Он вдруг оказался за спиной и, положив руку мне на талию, тоже влип взглядом в непроглядную белую стену. Я было хотела отчитать его, но посчитала, что ничего в этом такого нет, поскольку на мне была куртка.
— Пойду-ка я принесу еще дров и побольше, а то кто знает, заметет еще так, что не выйти потом.
— Ты хоть не пугай, — как-то не специально выкрикнула я и одернулась.
— Ты чего?
— Да ничего, иди за дровами.
На третьей охапке в доме стало уже заметно теплее. Расхаживать в куртке не было никакой мочи. Пол просох. Игнат натаскал дров столько, будто перетащил в дом всю поленницу.
Я занялась приготовлением ужина. Ну, как приготовлением, так бутерброды и чаек — это не все, что я умела, но почему-то я решила ради него не стараться, будто сама себя в чем-то убеждала.
Игнат сел за стол.
— Я смотрю, ты расстаралась.
— Не нравится — не ешь, — огрызнулась я.
— Да нравится мне, нравится, но, — сказал он и, вскочив, схватился за одну из привезенных бутылок.
— Так, — прикрикнула я и чуть приподнялась.

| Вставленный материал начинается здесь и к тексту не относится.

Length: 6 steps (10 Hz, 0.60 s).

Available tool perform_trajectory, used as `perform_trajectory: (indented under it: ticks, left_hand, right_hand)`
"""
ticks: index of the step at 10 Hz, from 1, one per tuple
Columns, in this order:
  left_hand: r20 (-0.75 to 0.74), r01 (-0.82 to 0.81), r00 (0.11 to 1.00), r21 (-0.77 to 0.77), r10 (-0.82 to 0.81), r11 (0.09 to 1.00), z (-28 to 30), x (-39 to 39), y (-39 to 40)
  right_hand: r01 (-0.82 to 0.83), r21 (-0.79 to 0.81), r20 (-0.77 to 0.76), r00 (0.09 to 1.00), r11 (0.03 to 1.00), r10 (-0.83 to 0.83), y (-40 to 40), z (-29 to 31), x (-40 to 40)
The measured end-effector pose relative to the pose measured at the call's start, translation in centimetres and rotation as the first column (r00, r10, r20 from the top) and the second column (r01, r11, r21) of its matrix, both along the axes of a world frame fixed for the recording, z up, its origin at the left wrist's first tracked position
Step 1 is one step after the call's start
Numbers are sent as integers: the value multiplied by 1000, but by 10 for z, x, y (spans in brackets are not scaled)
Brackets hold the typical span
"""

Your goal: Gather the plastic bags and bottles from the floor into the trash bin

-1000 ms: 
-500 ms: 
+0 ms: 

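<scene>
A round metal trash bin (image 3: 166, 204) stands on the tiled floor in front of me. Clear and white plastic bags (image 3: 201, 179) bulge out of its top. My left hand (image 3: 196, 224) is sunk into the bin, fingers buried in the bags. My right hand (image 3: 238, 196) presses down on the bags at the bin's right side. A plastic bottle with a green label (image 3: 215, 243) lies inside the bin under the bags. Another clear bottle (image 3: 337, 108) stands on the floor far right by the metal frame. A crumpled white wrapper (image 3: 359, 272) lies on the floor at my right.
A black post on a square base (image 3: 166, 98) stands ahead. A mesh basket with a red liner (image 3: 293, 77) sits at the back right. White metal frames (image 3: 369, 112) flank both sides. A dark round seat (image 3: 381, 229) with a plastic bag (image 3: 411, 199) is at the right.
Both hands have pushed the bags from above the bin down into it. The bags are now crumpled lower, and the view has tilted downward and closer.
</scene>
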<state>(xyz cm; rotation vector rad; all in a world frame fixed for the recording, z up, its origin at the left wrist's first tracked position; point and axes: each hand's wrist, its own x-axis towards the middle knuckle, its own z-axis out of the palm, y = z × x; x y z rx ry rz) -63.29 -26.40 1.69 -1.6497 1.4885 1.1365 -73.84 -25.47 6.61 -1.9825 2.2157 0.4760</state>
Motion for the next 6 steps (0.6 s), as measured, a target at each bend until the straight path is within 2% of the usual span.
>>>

— Твоя мама разрешила, — поспешил он меня успокоить.
— Ага, ври больше.
— Я лгать не обучен, — протараторил он. — Приказано было согреться любыми способами. Она сказала, что они с отцом подкупят потом еще.

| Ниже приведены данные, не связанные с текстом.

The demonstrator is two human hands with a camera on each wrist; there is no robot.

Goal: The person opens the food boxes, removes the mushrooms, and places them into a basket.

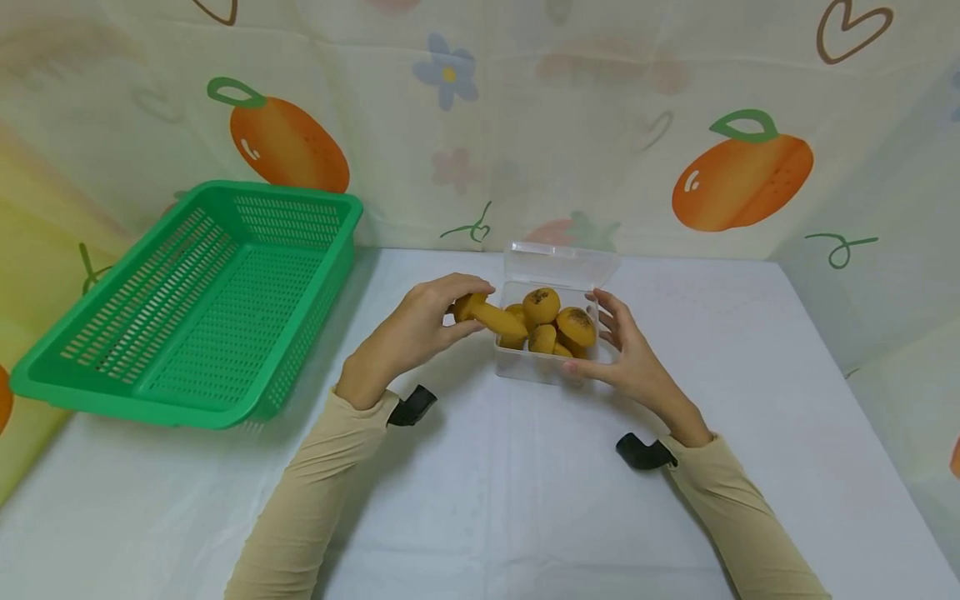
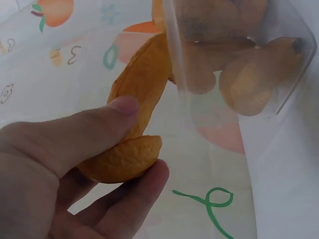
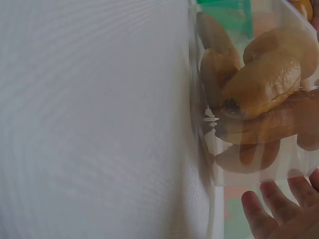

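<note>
My left hand [image 1: 423,321] pinches a yellow-brown mushroom [image 1: 495,317] by its cap, between thumb and fingers. Its stem points right and overlaps the left rim of a clear plastic box [image 1: 525,367]. Several similar mushrooms [image 1: 542,307] lie in that box, some with dark speckles on their rounded ends. My right hand [image 1: 633,358] grips the box at its right side, thumb at the front and fingers toward the back. In the left wrist view, the thumb presses on the stem [image 2: 144,84] close to the cap [image 2: 124,159].
The box's clear lid [image 1: 558,265] stands raised at the back. A green slotted basket [image 1: 258,392] stands on the left of the white-covered table [image 1: 547,500]. Behind hangs a printed curtain [image 1: 510,125]. Dark wrist pieces [image 1: 412,406] stick out from both sleeves.
</note>
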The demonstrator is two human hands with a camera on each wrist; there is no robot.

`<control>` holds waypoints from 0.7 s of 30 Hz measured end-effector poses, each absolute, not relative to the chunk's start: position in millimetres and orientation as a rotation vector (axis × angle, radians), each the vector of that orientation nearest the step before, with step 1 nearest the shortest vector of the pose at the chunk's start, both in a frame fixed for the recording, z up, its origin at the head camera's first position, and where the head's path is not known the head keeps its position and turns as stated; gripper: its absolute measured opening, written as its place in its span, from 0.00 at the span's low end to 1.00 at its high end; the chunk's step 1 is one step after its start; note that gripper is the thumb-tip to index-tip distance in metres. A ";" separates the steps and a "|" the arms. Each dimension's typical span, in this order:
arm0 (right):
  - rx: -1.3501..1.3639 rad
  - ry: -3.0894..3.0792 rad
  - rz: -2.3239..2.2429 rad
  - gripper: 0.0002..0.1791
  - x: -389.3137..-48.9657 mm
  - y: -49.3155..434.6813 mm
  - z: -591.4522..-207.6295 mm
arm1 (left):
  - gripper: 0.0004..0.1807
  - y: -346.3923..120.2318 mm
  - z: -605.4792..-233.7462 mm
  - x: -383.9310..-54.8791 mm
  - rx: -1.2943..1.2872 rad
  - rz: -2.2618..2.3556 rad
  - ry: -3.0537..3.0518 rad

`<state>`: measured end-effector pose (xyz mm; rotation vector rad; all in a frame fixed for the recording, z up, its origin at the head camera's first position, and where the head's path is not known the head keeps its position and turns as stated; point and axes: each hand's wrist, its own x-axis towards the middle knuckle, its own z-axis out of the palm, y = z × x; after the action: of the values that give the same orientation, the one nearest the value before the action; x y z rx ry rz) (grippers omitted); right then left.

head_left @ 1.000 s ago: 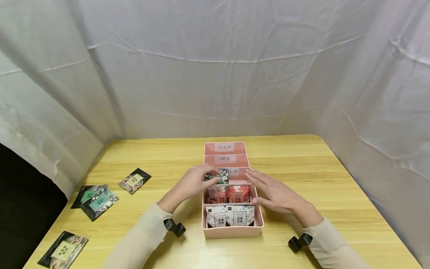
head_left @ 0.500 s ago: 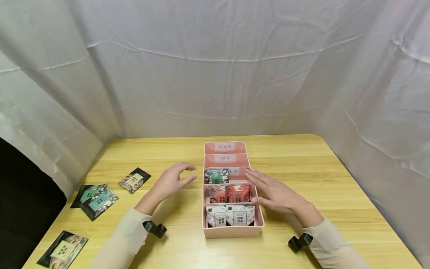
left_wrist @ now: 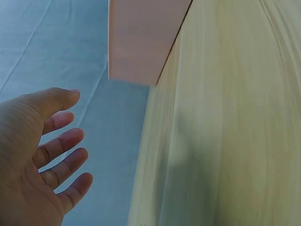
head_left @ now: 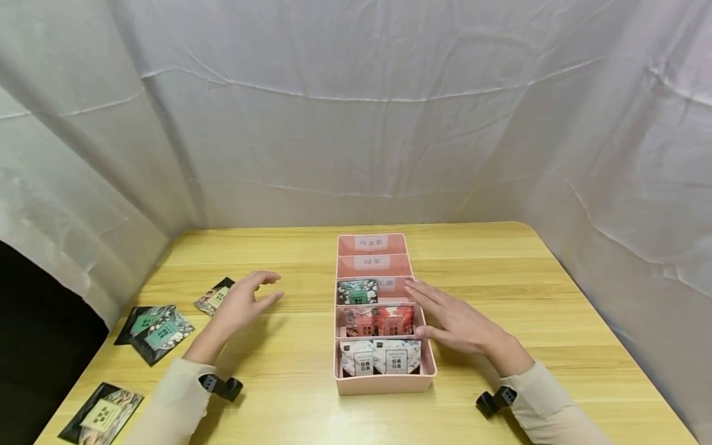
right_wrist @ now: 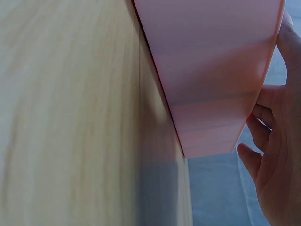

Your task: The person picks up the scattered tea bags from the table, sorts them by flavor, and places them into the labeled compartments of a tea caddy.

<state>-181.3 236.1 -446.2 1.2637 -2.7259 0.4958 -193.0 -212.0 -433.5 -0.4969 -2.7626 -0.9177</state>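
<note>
My left hand (head_left: 240, 306) is off the table left of the pink divided box (head_left: 384, 387), holding nothing, fingers loosely bent and thumb apart. Just behind it lies a cream-labelled tea sachet (head_left: 210, 301), partly covered by the hand in the head view. My right hand (head_left: 458, 321) rests against the box's right rim, fingers mostly straight; the right wrist view shows its fingertips at the rim beside the pink side wall (right_wrist: 211, 70). In the box, a green-labelled sachet (head_left: 358, 292) stands in the middle compartment, red sachets (head_left: 394, 321) and white sachets (head_left: 397, 357) in the two nearer ones.
Two overlapping green-labelled sachets (head_left: 164, 334) lie at the table's left, and another cream-labelled sachet (head_left: 102, 415) at the near left. Handwritten paper labels (head_left: 371, 262) mark the box's rear compartments. A pale curtain (head_left: 356, 123) hangs behind the wooden table (head_left: 500, 259).
My left hand has let go of the green-labelled sachet in the middle compartment and moved left, away from the box. My right hand has stayed at the rim.
</note>
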 end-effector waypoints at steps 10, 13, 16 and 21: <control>1.255 -2.731 0.518 0.43 -181.4 235.9 -446.1 | 0.27 -257.1 -439.3 -183.4 -0.323 -0.872 -2.814; 1.248 -2.738 0.520 0.43 -181.0 236.0 -446.4 | 0.29 -269.2 -442.0 -182.1 -0.291 -0.897 -2.824; 1.250 -2.739 0.518 0.43 -180.1 236.4 -447.5 | 0.30 -279.1 -443.7 -179.9 -0.255 -0.912 -2.851; 1.252 -2.730 0.506 0.42 -180.5 236.1 -448.3 | 0.33 -293.1 -443.9 -178.9 -0.180 -0.928 -2.893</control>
<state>-180.5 236.1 -448.3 1.2524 -2.7303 0.5062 -178.9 -293.1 -443.9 -0.1800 -2.8926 -0.9278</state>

— Только по чуть-чуть, — подчинилась я.
— Конечно, мне только пьяной тебя здесь и не хватало.
Я тяжело вздохнула.
— Так хорошо начал и опять все испортил.
— Что испортил? — спросил он и хитро скосил улыбку.
На втором стакане вина, что мы обещались распробовать по чуть-чуть, Игнатуша врубил режим старосты.

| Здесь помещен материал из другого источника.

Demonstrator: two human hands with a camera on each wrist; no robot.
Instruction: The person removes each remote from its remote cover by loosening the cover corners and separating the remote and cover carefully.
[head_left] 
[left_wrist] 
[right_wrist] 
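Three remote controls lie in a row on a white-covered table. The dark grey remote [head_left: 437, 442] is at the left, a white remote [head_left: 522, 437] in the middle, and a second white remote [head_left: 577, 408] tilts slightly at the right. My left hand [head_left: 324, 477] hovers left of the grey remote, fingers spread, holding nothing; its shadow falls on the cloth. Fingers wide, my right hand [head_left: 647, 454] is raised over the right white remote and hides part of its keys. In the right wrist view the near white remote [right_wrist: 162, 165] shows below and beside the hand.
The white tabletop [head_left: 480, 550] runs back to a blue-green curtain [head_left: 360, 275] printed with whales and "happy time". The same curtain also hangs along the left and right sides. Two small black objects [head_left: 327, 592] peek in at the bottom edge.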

— Ты ведь не забыла, что сессия у тебя еще не закрыта.
— Да помню я, помню, не начинай.
— Ты каждый семестр помнишь, — пожурил он меня, — и каждый раз закрываешься одной из последних.
— Я просто растягиваю удовольствие.
— Мазахистка что ли? — спросил он, и лицо его с подвыпивших глаз стало таким по-детски удивленным, что я не удержавшись, рассмеялась.
— Милота какая, — выпалила я.
— Считаешь меня милым?
Тут я почуяла, что начинаю встревать. В голове пронесся добрый десяток язвительных язв. Так и не сумев выбрать самую колкую, я лишь махнула на него рукой и сунула в рот бутерброд чуть ли не целиком, лишь бы ничего не отвечать. Тут уже он заржал так конь, точно как конь. Вот прям таки стопроцентное сходство.
Отсмеяв положенное он снова принял серьезное выражение лица.
— Ты хоть помнишь по каким предметам у тебя залеты?
— Тьфу на тебя, — испугалась я. — сам ты залет, у меня от таких слов сейчас схватки начнутся и грудь отвиснет.
— Ничего себе какие подробности, — усмехнулся он.
— Ой, иди лесом.
— Не, там холодно и снега много.
— Придурок.
— Язва.
Он подкинул в печь еще дров. А я отправилась в холодную душевую. Подогретые вином нехорошие мысли принялись отплясывать в моей голове причудливые танцы. Кожа вдруг стала такой чувствительной, что я отчетливо ощущала удар каждой капли.
Непроизвольно рука скользнула по груди, опустилась к содрогающемуся животу, после к бедрам.
— Да твою же мать, — выкрикнула я и сама себя испугалась.
Тут же послышался стук в дверь.
— Ты в порядке? — спросил Игнат.
От его голоса мне стало еще дурнее. Ноги подкосились. Грудь налилась так, что от каждой падающей на нее капли мой рассудок отступал.
— Эй, ты там, все хорошо? — будучи на том же месте, повторил он.
— Заткнись! — вырвалось у меня и я, пытаясь удержать себя в себе, присела, свернувшись дикобразом.